## Your instructions
Without the images, reproduce each line of the material exactly.
____ Raw data
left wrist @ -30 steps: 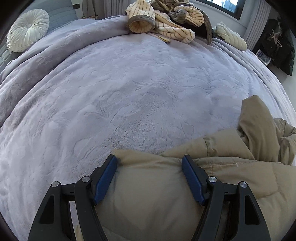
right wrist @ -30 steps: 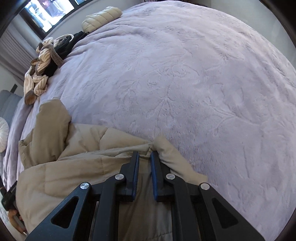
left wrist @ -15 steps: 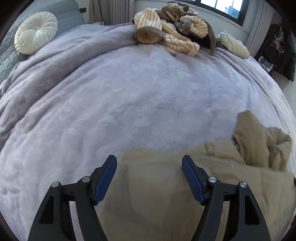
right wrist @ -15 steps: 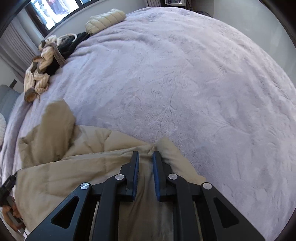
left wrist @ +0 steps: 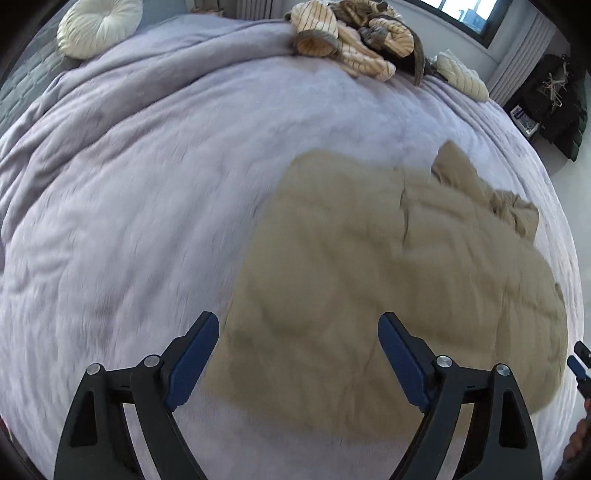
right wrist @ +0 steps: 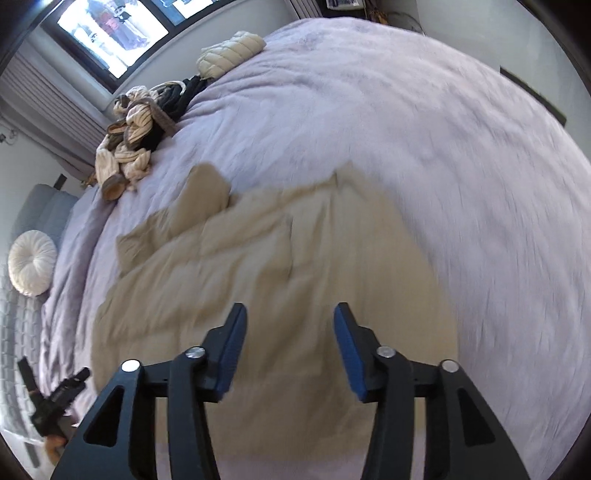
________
## Response to the task
left wrist @ -30 steps: 
right wrist @ -30 steps: 
left wrist @ -15 steps: 
right wrist @ -15 steps: 
left wrist @ +0 steps: 
right wrist @ +0 steps: 

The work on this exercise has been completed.